四月底,沈家堂妹婚礼,沈清绾和梨梨回澜城,霍砚自是陪梨梨一起,沈家虽然也邀请了陆家,但陆之郁出差未归便没有出席。
婚礼结束梨梨因着隔天还有工作就先走了,沈清绾在这边还有点事要处理,就多住一天。
婚礼当晚。
沈清绾准备回自己公寓时大伯父沈总叫住了她。
“在临城怎么样,还习惯吗?”
沈总关心地问。
沈清绾礼貌颔首:“挺好的,谢谢大伯父。”
“陆家对你好吗,陆家那小子欺负你吗?”
沈清绾看了他一眼。
“他们都对我很好。”
她如实告知。
她没有说谎,无论是陆家人,还是陆之郁,都对她很好,陆爷爷陆伯父徐姨始终对她如初,无论是当年录音事前还是事发后。
沈总看着沈清绾,记忆里她似乎一直都是这般清冷克制。
他微微叹息。
“您有什么话要嘱咐我吗?”
察觉到他的恍神,沈清绾主动提及。
面前茶几上有茶,沈总端起喝了口。
斟酌了下,他说:“这一年甄家人找过我几次,他们不敢找陆家,不敢找你,就求到了我这,希望我能帮忙让陆之郁高抬贵手。”
甄漪被陆之郁送去精神病院后日子很不好过,甄母又急又担心偏偏没有办法,自己也大病了一场,病愈后仿佛老了十几岁。
沈清绾红唇一点点地抿了起来。
“自然,我不可能答应。”
沈总没有浪费时间,继续:“他们求我,说甄漪当年心理和精神问题都十分严重所以才做错了事,他们一再提及,当初甄漪离开时你奶奶好好的,并没有相信她的话。”
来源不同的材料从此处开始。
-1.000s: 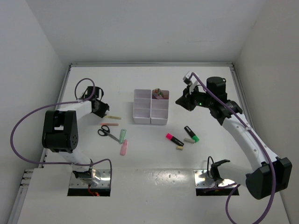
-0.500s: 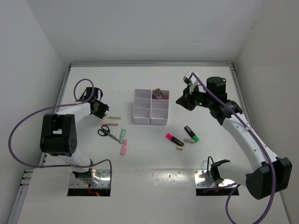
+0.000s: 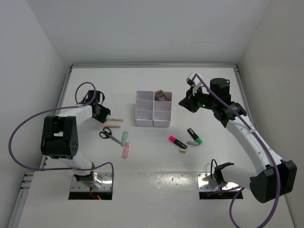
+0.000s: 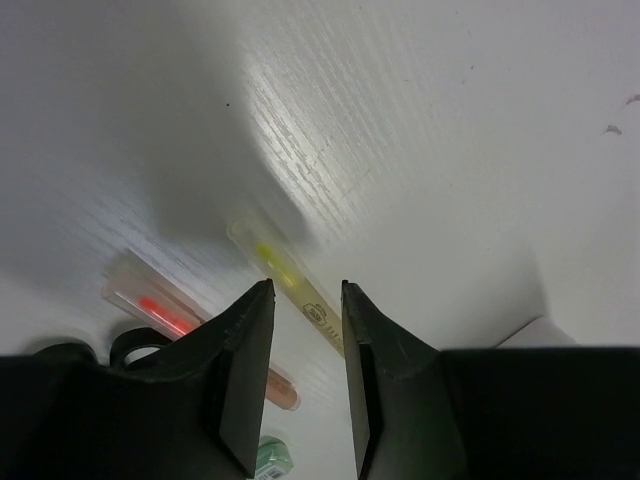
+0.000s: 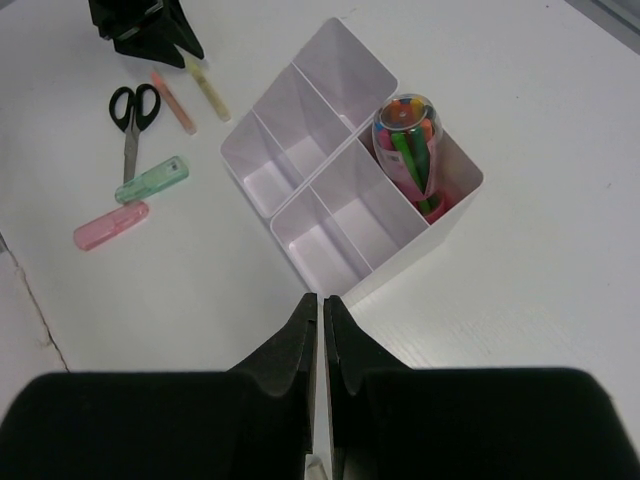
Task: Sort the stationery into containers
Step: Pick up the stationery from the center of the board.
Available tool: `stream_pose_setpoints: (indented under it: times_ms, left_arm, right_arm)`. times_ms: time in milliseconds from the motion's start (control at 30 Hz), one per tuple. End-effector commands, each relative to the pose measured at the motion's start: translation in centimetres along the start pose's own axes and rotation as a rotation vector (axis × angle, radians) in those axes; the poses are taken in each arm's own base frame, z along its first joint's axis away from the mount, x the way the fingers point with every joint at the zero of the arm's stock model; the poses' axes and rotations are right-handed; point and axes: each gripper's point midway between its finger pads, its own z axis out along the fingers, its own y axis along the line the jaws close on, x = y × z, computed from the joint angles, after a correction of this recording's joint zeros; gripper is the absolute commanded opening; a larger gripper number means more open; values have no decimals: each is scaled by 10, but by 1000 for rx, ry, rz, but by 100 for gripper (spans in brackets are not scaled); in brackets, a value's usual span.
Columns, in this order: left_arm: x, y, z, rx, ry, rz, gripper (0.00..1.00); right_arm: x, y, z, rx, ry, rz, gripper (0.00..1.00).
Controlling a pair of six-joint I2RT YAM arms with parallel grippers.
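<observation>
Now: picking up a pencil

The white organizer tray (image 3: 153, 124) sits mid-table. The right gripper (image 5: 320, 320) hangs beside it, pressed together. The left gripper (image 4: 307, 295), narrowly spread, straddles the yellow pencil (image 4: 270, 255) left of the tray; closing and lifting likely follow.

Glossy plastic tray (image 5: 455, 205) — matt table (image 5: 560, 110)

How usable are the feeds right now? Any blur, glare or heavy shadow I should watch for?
Left wrist: soft focus, so the yellow stick in the gap of the left gripper is blurred; there is a glare patch on the table and dark shadow at upper left. Right wrist: sharp, with the tray and scissors crisp. Top external: even light, only faint shadows.
</observation>
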Motion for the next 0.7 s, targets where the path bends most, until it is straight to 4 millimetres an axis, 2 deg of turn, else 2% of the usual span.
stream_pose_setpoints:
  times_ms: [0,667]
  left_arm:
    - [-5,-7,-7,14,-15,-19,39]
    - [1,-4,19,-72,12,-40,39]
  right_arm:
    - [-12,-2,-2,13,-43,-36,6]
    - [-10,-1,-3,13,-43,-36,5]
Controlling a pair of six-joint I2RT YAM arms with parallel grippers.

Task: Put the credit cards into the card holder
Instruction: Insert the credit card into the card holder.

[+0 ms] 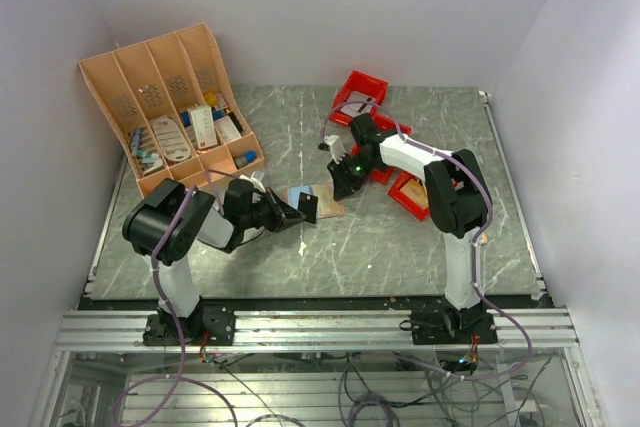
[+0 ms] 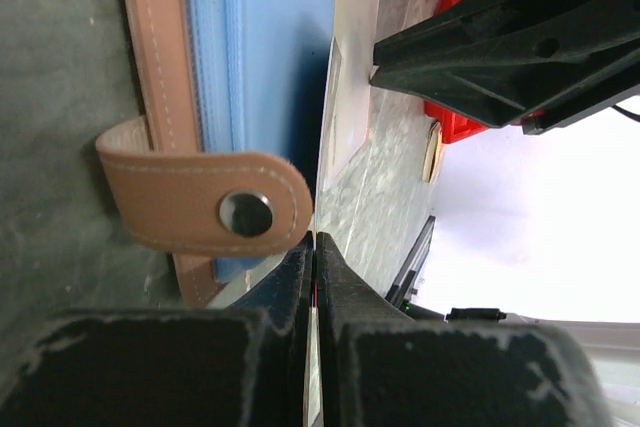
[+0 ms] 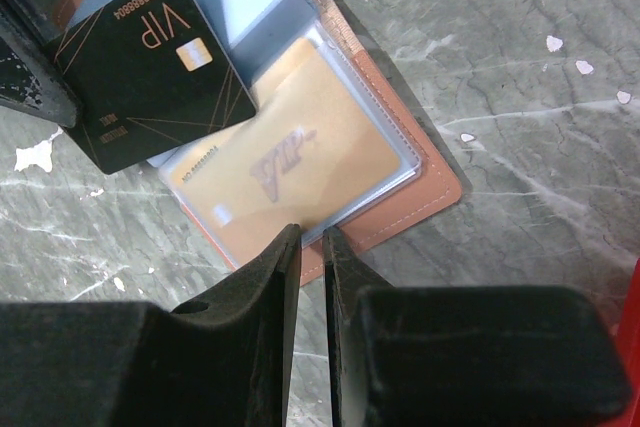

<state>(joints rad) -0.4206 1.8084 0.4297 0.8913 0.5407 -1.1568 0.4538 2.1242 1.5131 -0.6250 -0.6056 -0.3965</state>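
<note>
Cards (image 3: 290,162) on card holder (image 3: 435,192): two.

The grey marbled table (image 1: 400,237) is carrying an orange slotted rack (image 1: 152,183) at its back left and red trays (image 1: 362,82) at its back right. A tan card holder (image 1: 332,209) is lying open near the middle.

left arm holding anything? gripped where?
Yes. The left gripper pinches the black VIP card by one edge, and the card's far end lies over the open tan leather card holder.
</note>
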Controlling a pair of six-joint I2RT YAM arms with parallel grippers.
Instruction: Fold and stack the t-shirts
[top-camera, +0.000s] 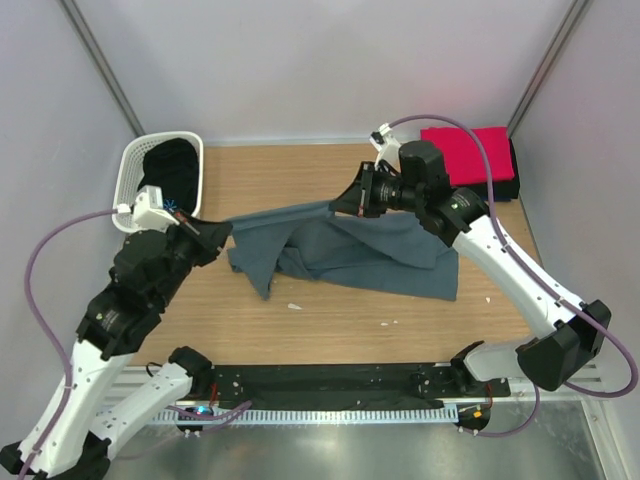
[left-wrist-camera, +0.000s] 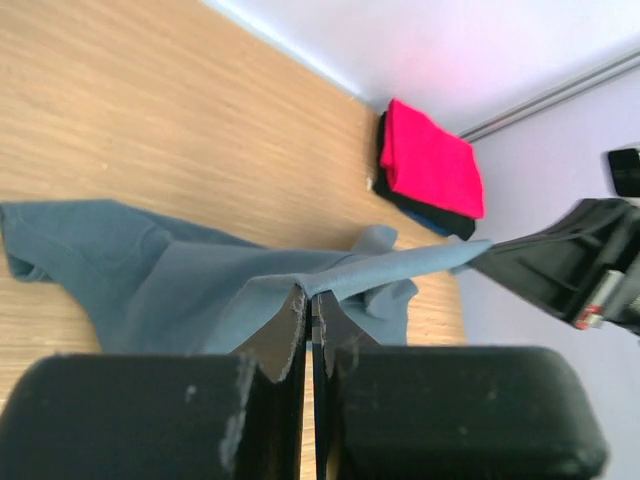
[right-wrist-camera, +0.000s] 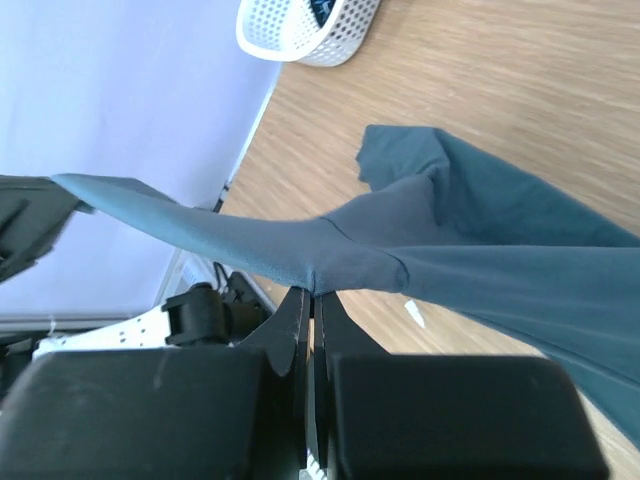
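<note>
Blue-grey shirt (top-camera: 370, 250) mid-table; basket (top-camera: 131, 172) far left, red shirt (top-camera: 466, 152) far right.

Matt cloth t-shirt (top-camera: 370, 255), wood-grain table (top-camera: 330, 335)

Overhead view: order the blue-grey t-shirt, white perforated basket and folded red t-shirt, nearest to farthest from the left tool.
1. Slate blue-grey t-shirt: pinched in the left tool.
2. White perforated plastic basket: behind it, far-left corner.
3. Bright red folded t-shirt: far-right corner.

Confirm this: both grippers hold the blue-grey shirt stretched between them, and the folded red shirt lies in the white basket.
Wrong place: the top view shows the red shirt on a dark folded pile at far right, not in the basket. The rest stands.
</note>
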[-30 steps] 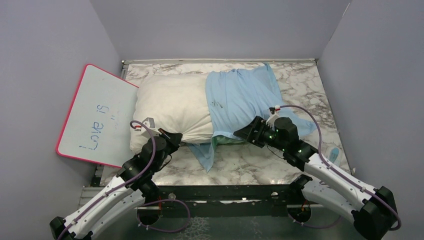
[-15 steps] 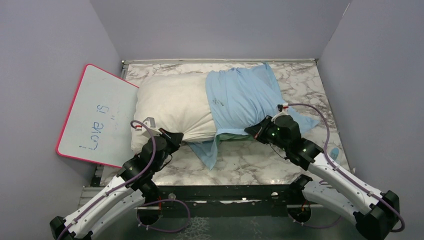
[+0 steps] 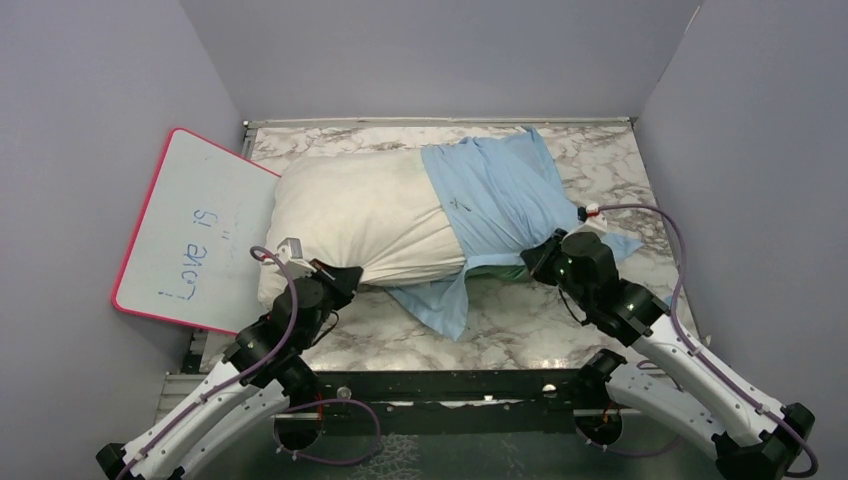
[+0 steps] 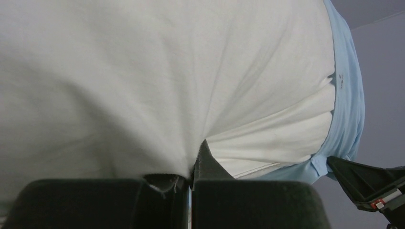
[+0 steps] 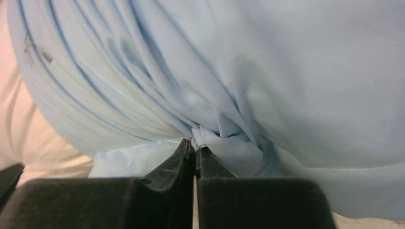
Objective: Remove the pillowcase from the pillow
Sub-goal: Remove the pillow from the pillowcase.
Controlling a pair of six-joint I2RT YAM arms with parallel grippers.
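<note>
i see soft, even overhead light from the top camera, a faint shadow under the pillow (image 3: 350,215) at 6 o'clock. both wrist views blur darkly at 6 o'clock.

The right pincer (image 3: 535,262) was shut on a fold of the pillowcase (image 3: 500,190) and drawn rightward. The pillowcase was dragged along with it, so that more of the pillow (image 3: 360,215) was bared at the middle.
</note>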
沈清绾和他对视,端庄放在腿上的十指早已紧紧攥在了一块儿。
指尖泛白。
“清绾,伯父一直没告诉你,当年就算没有甄家人的刺激,你奶奶的身体也撑不了多久,顶多还有两个月时间。”
沈清绾脸色倏地煞白。
她脱口而出,呼吸急促:“不会的!奶奶……”
“她瞒着你而已,不想让你担心,”沈总看着她,“生老病死没人能逃得过,伯父说这些,不是要答应甄家,甄家的女儿做错了事,这抹不掉,伯父也不可能心软。”
沈清绾的眼圈已然泛红。
沈总看得出她在极力克制。
“你奶奶临走前留下了一封信给你。”
他缓缓说。
沈清绾呼吸一下滞住。
“她的意思,是想等你结婚时给你,但伯父不愿你始终背负过去的自责,人嘛,本来就该自私一点,别总是束缚自己,你还那么年轻,还有很长的路要走。”
他笑笑:“你只需念着你奶奶那份情就足够了。
你奶奶她只会想看到你好好的,这是她最大的心愿。”
将那封信拿出递给她,他起身:“清绾,你一直是个通透的孩子,伯父想你应该明白的。
等下让司机送你回去,早些休息,什么也别想。”
沈总很快离开了。
沈清绾紧紧捏着那封信,指尖一直在发颤,隔了好久,她才打开。
是奶奶的字迹,很短,就一句话——
【绾绾:平安喜乐,年年胜意,岁岁欢愉。
】
“啪嗒——”
一滴眼泪落在信纸上。
翌日。
沈清绾早早醒来,怔神好久后洗漱前往墓园。
手捧着一束百合,她慢慢地一步步跨上阶梯,却在不经意的一瞥时看到了一道再熟悉不过的身影。
哪怕隔着距离,哪怕只是背影——
陆之郁。
他跪在了奶奶的墓碑前,背脊挺得笔直。
一动不动。
沈清绾站了许久,最后悄然转身暂时离开,却在走了一段距离后,无意间听到路过的墓园工作人员八卦——
“那小伙子又来了啊,每月一次,跪好久呢,有时一整天,我还没看过这么孝顺的。”
“好像每次还都带手抄的佛经来焚烧。”
“唉。”
“……”
沈清绾脚步微顿。
不知怎么的,她想到了前段时间她无意间撞破窈窈和林慕深的事,林慕深叫住了她,和她说了些话。
他说:“最开始那四年,明珩和明梨在国外,宋铖神经大条不会多想,我看得最清楚,之郁他就像是得了一场心理病,病因,病名都是你,只是他不愿承认。”
“不过还好,你回来了,还愿意给他机会。